-- TASK INSTRUCTIONS --
Could you set down exactly the lines of the data below, starting at the one that holds "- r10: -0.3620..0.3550" and ending at the one that holds "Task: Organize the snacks", both included, and only those?
========
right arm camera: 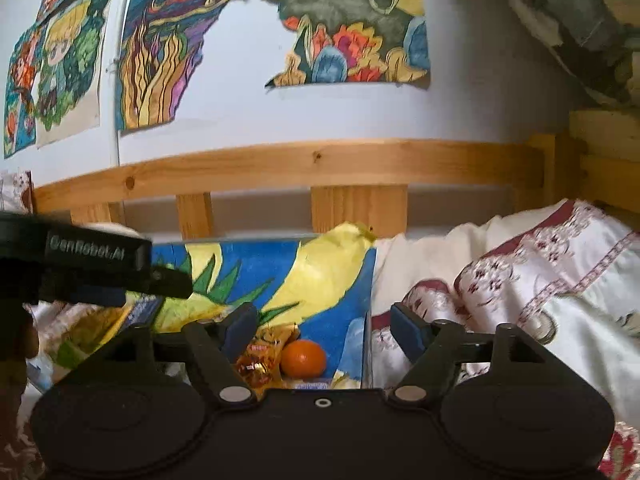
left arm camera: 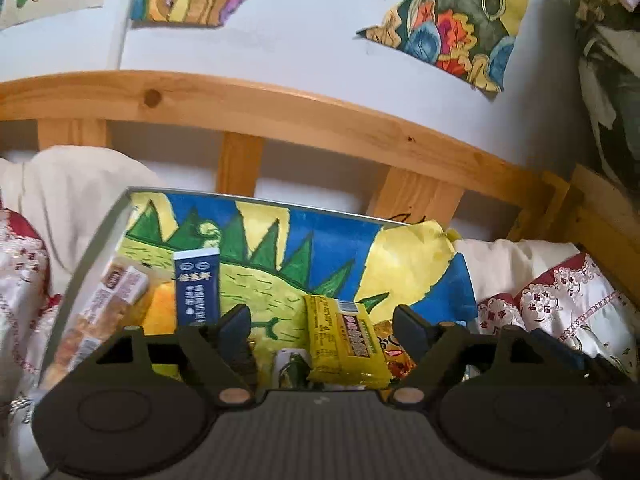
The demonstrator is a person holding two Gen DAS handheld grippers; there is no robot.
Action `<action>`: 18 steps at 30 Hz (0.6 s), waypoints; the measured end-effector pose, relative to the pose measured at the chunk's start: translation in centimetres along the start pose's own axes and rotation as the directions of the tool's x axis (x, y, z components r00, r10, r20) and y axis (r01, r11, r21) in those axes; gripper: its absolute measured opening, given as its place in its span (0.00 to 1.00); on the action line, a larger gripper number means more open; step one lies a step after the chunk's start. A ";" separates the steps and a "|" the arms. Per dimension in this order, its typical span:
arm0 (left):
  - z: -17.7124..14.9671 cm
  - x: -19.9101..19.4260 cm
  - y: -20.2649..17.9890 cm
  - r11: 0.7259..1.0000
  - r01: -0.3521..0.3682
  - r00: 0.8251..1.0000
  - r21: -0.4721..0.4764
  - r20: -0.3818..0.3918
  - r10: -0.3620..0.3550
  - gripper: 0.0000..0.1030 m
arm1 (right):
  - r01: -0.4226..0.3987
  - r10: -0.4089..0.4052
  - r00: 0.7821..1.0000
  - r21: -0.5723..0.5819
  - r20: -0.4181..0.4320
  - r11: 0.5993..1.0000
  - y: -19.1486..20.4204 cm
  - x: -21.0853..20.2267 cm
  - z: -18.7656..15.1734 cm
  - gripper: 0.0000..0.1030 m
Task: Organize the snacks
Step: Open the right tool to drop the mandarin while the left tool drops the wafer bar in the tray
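Yellow snack pack (left arm camera: 343, 342) lies between your left gripper (left arm camera: 324, 326) fingers, nearer the right one; its long axis runs away from you along the fingers, tilted slightly left at the far end. It has a brown label band with print too blurred to read. Neither pad touches it; the left jaws stand wide and hold nothing.

Just beyond your left finger (left arm camera: 234, 326) a dark blue box (left arm camera: 197, 286) stands upright with its long axis vertical, white Chinese characters on the face, not legible. Further left, a long pink-and-white wrapped pack (left arm camera: 106, 308) leans diagonally along the bin wall (left arm camera: 94, 252). A gold-orange wrapper (left arm camera: 394, 350) sits just inside your right finger.

Your right gripper (right arm camera: 324, 326) is also spread wide and empty. Between its fingers, toward the left one, lie the gold wrapper (right arm camera: 264, 354) and a tangerine (right arm camera: 303, 358), touching or nearly so, hard to tell. The bin's painted lining (right arm camera: 320, 264) shows behind them. Left gripper body (right arm camera: 86, 256) reads "GenRobot.AI".
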State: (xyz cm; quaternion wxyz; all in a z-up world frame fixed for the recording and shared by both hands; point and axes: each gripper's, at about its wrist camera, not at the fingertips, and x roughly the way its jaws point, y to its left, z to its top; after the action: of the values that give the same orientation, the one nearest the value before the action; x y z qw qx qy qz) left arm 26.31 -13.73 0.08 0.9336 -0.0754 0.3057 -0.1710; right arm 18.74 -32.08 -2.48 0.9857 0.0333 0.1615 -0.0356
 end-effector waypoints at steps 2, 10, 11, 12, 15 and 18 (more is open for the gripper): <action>0.0 -0.9 0.3 1.000 -0.006 1.000 -0.007 0.013 0.006 0.84 | 0.006 -0.006 1.000 -0.004 0.013 1.000 0.2 -0.8 0.5 0.75; -1.2 -4.9 2.5 0.997 -0.030 0.999 -0.067 0.038 0.032 0.94 | 0.053 -0.054 0.997 0.009 0.057 0.999 1.2 -4.4 2.0 0.93; -1.5 -5.4 2.7 0.997 -0.031 0.999 -0.071 0.037 0.034 0.95 | 0.052 -0.053 0.997 0.006 0.059 0.999 1.4 -4.8 2.0 0.94; -1.7 -5.9 2.9 0.997 -0.033 0.999 -0.071 0.037 0.036 0.96 | 0.052 -0.052 0.997 0.002 0.063 0.999 1.6 -5.2 2.0 0.95; -2.3 -7.1 3.3 0.997 -0.040 0.998 -0.062 0.036 0.043 0.97 | 0.052 -0.051 0.996 -0.006 0.068 0.999 2.4 -6.2 2.0 0.97; -2.7 -8.4 3.6 0.997 -0.044 0.998 -0.055 0.038 0.046 0.98 | 0.044 -0.043 0.996 -0.016 0.076 0.999 3.1 -7.1 2.1 0.98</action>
State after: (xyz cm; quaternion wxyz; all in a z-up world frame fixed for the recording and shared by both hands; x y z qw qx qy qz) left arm 19.36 -7.43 1.57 0.9407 -0.0971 0.2935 -0.1399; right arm 12.96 -28.74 1.93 0.9903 0.0197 0.1253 -0.0568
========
-- WRITTEN REPLY --
  - r10: -0.3620..0.3550
  - gripper: 0.0000..0.1030 m
arm1 (right):
  - r01: -0.4226..0.3987
  - r10: -0.4089..0.4052
  - r00: 0.7821..1.0000
  - r21: -0.5723..0.5819
  - r20: -0.4181..0.4320
  - r11: 0.5993..1.0000
  - y: -19.1486..20.4204 cm
  - x: -21.0853..20.2267 cm
  - z: -18.7656..15.1734 cm
  - gripper: 0.0000..0.1030 m
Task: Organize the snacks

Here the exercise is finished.